## YOUR ASSIGNMENT
Which lines run from the line with "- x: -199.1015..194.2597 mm" through the line with "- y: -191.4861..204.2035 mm" in the entries below? Print them exactly, both ends included, and nothing more.

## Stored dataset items
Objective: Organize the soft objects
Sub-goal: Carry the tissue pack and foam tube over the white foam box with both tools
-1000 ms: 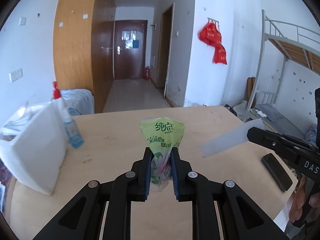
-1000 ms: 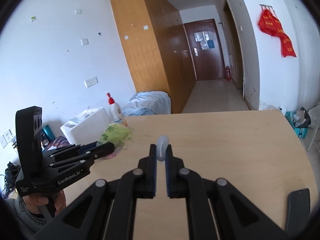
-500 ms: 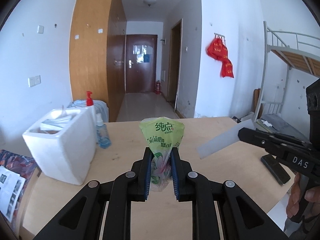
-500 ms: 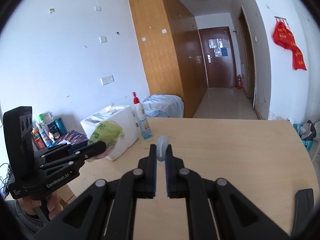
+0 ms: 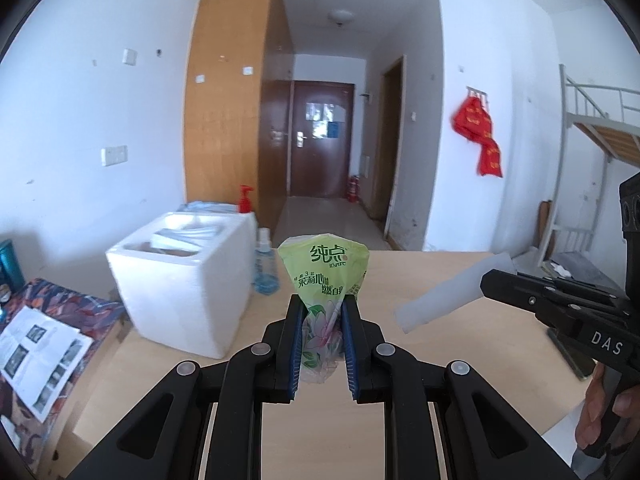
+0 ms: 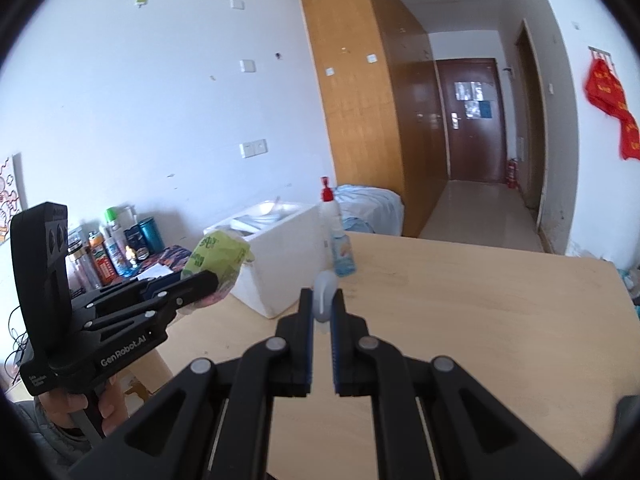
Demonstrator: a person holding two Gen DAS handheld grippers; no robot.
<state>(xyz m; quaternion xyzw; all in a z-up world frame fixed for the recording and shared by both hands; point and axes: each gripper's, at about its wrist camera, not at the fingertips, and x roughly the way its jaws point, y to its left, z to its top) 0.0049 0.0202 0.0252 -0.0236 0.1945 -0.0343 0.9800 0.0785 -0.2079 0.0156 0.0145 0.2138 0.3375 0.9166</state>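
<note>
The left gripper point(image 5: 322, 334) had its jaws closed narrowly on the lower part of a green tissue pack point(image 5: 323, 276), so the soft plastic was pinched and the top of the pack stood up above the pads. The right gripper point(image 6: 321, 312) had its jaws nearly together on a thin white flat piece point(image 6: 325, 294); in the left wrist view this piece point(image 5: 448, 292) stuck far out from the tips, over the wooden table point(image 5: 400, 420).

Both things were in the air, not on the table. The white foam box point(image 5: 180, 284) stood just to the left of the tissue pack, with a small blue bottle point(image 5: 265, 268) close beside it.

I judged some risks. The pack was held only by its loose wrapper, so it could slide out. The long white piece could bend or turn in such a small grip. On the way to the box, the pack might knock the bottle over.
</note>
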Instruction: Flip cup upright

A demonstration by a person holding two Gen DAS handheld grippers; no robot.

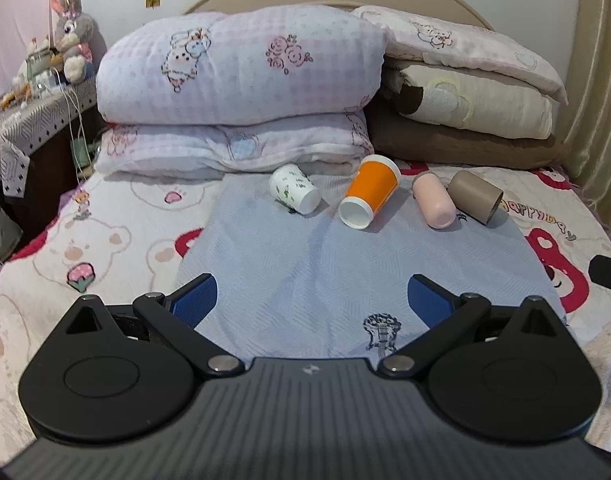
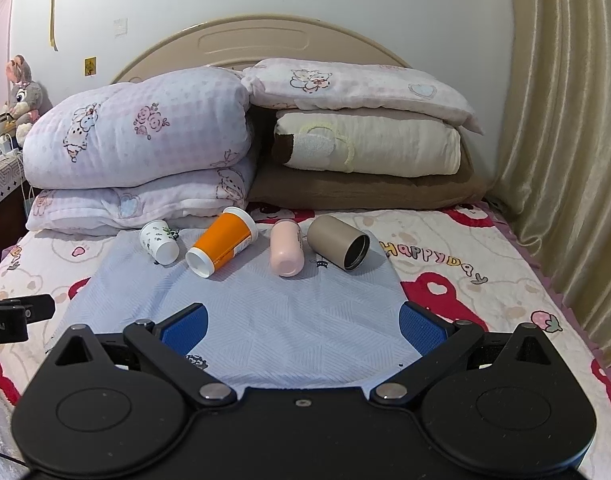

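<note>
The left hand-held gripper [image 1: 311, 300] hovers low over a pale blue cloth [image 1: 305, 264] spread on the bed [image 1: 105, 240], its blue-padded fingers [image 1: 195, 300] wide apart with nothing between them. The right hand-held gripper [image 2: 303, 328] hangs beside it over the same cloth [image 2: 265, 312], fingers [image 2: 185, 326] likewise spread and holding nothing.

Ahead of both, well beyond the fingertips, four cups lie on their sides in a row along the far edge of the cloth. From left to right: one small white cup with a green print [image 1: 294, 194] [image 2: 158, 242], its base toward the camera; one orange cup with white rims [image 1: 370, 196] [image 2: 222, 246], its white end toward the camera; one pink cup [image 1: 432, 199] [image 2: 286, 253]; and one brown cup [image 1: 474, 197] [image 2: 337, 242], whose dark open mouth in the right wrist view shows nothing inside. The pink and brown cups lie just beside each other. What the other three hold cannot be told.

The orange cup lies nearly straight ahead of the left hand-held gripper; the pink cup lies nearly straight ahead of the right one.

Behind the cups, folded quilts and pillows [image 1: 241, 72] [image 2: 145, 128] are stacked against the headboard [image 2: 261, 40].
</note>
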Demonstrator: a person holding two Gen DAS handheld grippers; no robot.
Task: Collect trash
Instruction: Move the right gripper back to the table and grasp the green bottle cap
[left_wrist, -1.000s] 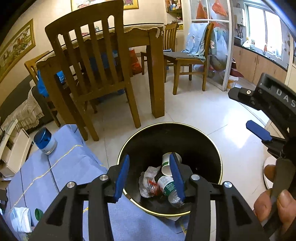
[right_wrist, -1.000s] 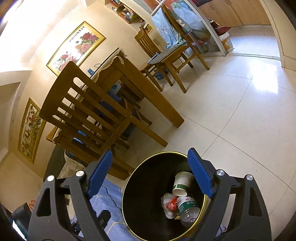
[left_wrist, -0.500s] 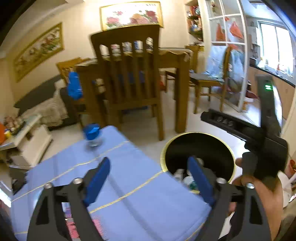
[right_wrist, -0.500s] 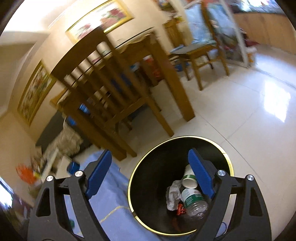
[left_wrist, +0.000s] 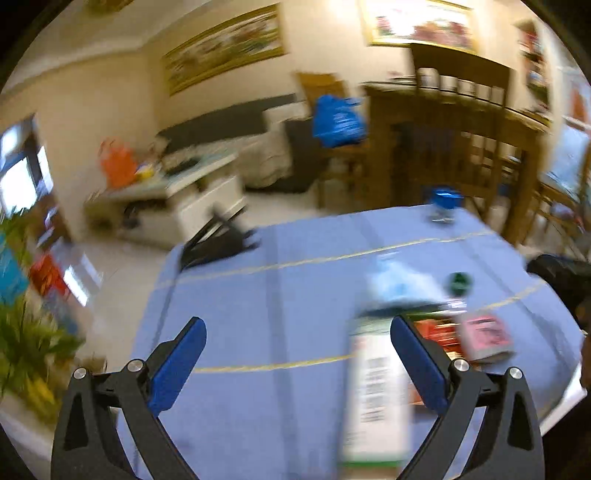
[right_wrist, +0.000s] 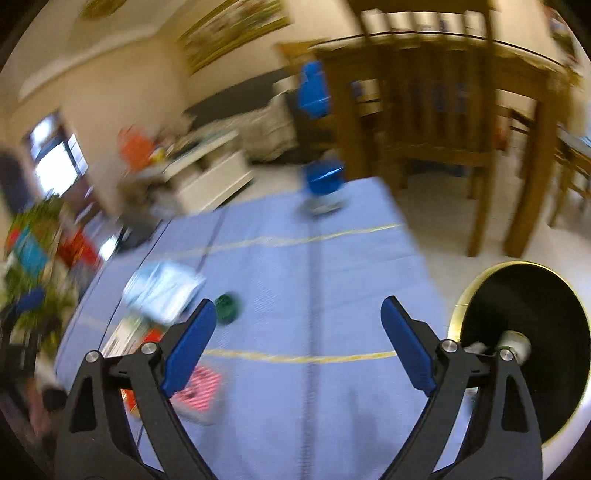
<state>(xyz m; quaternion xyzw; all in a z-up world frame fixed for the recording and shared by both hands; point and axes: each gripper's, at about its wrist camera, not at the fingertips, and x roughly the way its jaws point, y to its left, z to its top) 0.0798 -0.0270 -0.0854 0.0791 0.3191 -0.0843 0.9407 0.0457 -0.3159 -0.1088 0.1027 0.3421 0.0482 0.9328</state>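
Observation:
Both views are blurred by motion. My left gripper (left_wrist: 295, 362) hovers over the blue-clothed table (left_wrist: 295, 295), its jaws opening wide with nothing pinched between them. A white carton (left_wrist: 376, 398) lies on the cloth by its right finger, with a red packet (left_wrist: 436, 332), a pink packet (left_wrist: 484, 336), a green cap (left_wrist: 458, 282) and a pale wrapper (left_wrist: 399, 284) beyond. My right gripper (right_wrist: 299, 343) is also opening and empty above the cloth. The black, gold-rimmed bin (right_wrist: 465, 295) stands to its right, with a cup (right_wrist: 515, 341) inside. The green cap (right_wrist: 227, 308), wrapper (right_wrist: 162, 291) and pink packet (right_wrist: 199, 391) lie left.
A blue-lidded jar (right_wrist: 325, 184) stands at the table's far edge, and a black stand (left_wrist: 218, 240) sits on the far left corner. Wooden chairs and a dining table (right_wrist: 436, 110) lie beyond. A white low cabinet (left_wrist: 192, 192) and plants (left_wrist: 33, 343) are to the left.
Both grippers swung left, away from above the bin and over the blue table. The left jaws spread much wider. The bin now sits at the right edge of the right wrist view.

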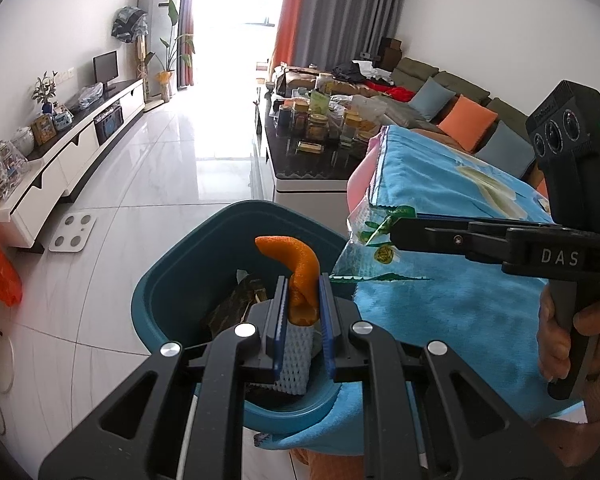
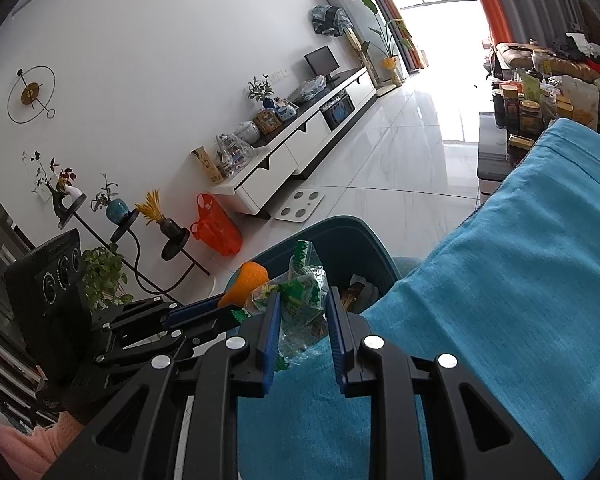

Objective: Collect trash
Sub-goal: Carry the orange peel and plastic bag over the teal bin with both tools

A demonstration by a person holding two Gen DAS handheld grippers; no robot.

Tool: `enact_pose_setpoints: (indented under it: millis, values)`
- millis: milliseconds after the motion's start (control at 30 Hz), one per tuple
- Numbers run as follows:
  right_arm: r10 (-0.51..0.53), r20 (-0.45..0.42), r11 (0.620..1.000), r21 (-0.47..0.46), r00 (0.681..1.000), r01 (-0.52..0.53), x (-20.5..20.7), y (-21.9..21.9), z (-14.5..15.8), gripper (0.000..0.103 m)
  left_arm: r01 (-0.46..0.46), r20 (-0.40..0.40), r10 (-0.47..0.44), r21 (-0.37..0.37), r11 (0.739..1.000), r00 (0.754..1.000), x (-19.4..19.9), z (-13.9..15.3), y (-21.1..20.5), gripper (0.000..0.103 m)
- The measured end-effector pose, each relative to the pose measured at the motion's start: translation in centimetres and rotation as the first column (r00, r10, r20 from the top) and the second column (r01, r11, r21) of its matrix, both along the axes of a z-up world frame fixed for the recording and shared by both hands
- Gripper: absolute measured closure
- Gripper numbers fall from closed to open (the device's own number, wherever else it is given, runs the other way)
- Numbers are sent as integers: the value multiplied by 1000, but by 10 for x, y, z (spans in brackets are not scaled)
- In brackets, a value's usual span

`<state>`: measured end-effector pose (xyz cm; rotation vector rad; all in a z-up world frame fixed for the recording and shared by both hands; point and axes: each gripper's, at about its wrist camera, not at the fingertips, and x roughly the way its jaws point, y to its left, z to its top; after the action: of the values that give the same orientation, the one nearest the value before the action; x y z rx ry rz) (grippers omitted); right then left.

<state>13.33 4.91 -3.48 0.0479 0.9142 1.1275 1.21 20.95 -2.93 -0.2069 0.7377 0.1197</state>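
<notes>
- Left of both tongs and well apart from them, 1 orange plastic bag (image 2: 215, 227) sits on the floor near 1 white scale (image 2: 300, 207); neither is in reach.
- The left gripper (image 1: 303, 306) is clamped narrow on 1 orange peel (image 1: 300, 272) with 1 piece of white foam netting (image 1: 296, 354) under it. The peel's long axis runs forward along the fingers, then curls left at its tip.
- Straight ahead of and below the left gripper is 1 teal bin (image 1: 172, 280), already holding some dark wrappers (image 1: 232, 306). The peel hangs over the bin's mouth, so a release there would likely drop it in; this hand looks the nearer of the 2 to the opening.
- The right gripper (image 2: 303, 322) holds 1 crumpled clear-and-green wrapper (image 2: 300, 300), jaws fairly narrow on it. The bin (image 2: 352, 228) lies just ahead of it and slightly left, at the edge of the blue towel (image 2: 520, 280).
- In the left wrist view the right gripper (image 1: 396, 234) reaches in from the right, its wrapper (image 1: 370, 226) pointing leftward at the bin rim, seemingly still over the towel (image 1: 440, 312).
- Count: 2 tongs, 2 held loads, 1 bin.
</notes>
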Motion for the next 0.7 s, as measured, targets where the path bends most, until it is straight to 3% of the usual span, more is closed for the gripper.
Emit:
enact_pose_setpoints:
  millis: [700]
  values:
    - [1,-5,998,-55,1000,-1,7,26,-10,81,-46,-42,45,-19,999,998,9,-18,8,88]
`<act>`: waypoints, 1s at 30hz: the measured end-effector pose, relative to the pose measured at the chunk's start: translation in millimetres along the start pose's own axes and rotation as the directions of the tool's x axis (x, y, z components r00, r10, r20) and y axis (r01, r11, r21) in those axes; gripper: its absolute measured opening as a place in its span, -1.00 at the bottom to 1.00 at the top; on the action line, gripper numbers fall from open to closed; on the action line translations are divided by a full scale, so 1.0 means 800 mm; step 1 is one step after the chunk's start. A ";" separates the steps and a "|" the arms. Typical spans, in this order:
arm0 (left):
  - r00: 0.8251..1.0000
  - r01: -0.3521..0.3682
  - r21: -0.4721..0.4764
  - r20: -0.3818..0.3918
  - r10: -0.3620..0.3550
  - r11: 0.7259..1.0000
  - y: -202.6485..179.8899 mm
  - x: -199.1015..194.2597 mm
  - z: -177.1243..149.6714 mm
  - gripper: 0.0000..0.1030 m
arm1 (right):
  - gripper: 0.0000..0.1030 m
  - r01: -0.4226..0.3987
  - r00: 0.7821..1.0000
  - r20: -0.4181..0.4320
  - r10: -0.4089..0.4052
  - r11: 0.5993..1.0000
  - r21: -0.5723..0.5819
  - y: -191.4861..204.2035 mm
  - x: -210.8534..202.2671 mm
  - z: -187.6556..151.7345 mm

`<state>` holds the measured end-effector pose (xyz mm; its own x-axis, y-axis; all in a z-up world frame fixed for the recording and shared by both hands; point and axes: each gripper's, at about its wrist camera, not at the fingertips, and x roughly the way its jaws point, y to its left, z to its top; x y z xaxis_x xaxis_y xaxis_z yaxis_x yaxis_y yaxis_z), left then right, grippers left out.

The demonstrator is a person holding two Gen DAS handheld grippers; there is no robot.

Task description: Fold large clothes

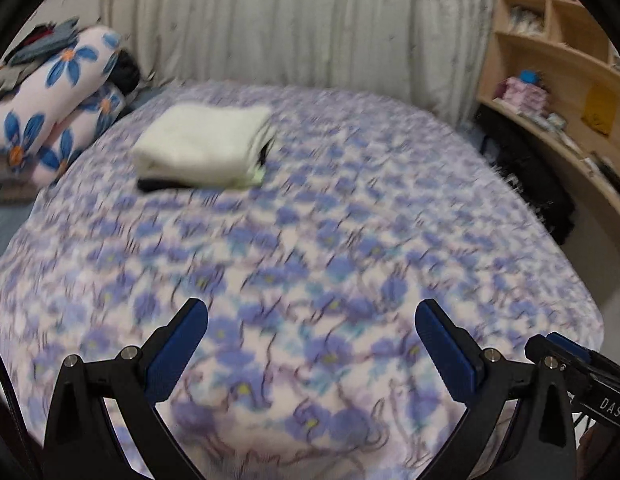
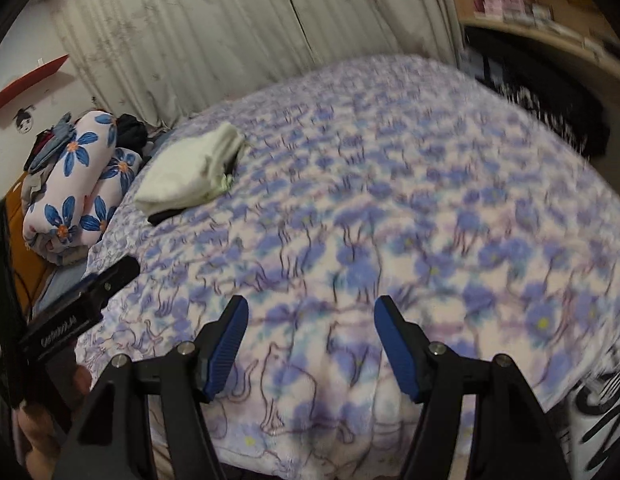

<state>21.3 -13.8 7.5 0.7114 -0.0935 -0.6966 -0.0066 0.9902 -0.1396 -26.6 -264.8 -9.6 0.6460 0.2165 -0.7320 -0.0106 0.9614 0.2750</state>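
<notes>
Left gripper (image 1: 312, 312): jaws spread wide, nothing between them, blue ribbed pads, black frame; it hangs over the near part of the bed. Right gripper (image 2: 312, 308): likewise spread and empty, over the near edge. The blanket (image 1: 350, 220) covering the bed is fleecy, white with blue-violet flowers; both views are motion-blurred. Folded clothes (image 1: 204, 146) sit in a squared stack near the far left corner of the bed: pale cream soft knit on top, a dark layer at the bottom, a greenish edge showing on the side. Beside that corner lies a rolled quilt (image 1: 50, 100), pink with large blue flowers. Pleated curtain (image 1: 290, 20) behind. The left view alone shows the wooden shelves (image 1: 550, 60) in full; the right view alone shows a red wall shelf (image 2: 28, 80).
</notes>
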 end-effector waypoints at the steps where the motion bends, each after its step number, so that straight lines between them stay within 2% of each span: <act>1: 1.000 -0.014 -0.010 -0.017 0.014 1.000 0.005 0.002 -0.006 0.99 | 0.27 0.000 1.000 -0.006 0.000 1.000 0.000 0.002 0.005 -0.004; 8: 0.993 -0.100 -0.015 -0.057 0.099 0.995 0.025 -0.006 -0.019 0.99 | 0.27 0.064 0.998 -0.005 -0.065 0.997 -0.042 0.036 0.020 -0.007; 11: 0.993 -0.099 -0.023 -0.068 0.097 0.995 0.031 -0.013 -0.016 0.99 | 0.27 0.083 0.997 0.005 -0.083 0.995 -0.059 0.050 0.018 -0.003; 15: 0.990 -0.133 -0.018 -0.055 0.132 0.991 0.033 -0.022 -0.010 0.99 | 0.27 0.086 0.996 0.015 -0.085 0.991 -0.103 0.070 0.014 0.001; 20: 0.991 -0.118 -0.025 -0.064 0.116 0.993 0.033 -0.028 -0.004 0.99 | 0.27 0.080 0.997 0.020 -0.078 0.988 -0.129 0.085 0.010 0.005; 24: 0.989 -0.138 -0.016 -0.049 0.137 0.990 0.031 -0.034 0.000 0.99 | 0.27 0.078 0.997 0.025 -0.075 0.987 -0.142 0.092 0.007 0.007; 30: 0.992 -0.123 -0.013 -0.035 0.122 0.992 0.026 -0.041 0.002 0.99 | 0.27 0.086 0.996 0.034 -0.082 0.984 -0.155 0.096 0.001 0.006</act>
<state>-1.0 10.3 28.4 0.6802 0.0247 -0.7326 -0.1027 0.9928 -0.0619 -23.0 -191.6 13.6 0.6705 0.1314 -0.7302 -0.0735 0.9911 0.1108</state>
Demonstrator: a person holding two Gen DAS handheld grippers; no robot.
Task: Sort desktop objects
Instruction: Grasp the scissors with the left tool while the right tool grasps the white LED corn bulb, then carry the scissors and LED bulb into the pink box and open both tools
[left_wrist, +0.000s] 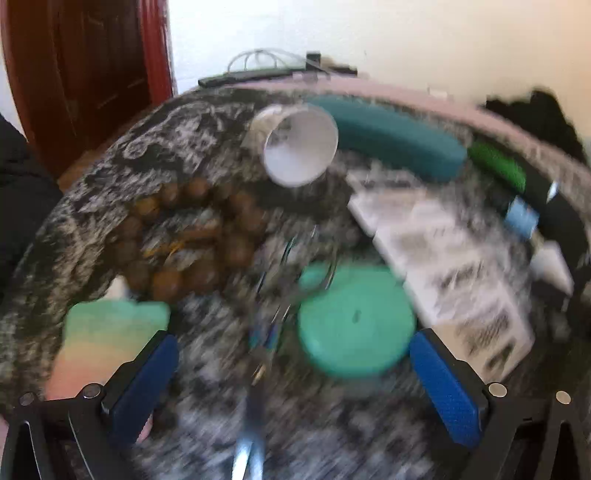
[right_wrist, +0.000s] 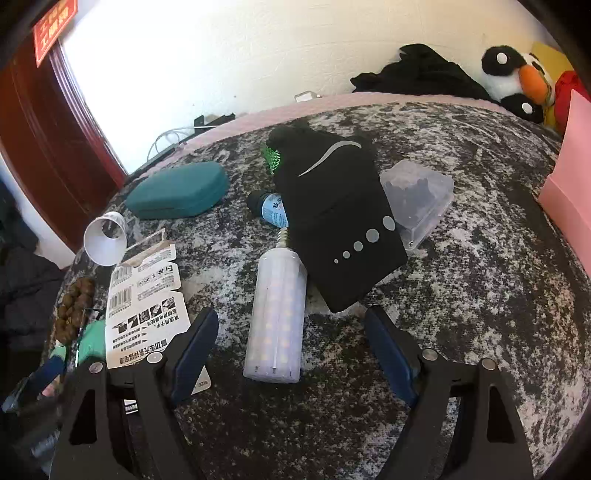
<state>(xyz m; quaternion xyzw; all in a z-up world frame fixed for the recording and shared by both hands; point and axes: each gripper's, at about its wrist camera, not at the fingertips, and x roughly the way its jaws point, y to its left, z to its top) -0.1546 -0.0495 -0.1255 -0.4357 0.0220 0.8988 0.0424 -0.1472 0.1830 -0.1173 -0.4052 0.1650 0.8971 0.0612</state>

## WORKED SOLUTION
  - x: -199.1015..194.2597 mm
  - z: -177.1243..149.6714 mm
  - gripper: 0.0000..0.1030 m
arm1 (right):
  - gripper: 0.0000..0.1030 m
  - r01: -0.4226..0.3987
  - r00: 0.7821..1.0000
  - r20: -0.4181..0.4320
  - r10: -0.4089..0.4052
  - r11: 0.5993..1.0000
  - r21: -0.5723..0.5819
  - y: -191.4861..204.2035 mm

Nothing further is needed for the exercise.